_WHAT YOU SHOULD DO_
Copying rule for the data below: take the line containing "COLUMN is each" and every line after it to the end, exactly, and drop all pictures.

_DATASET RECORDS_
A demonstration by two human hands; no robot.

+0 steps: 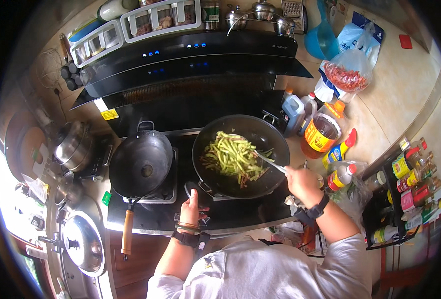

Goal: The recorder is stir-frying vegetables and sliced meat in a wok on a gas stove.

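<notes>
My right hand [305, 185] grips the handle of a metal turner [270, 161], whose head is partly hidden among the food. Cut green beans [229, 153], with small browned bits among them, lie heaped in a large dark wok [276, 179] on the right side of the hob. My left hand [191, 210] is just in front of this wok, thumb raised, beside a dark rounded object [196, 190]. Whether the fingers hold that object is unclear. To the left, a smaller black wok [142, 168] with a wooden handle [127, 231] sits on the other burner.
Beyond the hob is a black range hood [183, 50]. At right stand a large oil bottle [319, 130], a spray bottle [339, 150], a red-capped bottle [339, 178] and a rack of bottles [381, 202]. A steel pot [71, 145] and a round lid [84, 243] are at left.
</notes>
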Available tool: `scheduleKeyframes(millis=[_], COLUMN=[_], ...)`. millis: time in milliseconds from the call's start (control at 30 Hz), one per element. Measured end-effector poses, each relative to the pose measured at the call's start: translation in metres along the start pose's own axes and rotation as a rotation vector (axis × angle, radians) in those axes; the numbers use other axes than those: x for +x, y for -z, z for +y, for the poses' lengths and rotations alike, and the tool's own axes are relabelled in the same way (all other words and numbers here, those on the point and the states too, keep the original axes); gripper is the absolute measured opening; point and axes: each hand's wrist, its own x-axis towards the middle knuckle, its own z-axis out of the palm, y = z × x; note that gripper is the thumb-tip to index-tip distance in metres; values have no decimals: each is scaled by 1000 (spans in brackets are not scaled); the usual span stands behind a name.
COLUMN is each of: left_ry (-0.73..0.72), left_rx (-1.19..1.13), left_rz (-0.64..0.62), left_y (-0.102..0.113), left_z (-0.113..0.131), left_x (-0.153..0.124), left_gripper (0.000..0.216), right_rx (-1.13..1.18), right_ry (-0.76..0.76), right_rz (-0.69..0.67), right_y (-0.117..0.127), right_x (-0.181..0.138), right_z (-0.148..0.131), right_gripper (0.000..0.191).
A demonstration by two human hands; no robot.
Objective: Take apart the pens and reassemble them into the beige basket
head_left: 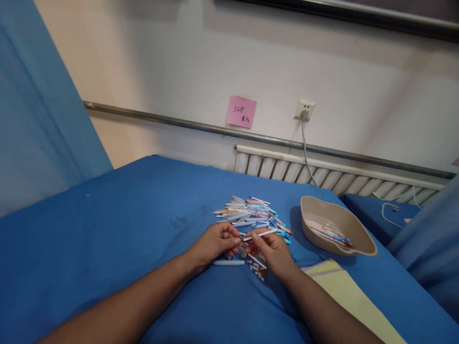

_ANSWER BOX_
COLUMN is each of: left_ry (-0.73..0.72), left_rx (-1.19..1.13), left_rz (-0.64..0.62), left_y (-0.102..0.113), left_z (-0.113..0.131), left_x (-0.153..0.124), left_gripper (0.000..0.216), right_rx (-1.13..1.18), right_ry (-0.76..0.76), right_rz (-0.69..0.67), right_y (-0.117..0.127), right_x (-0.181..0.138), right_z (-0.148..0.131), right_gripper (0.000..0.191).
A demonstration by two human hands; no robot.
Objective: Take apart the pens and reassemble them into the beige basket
head_left: 

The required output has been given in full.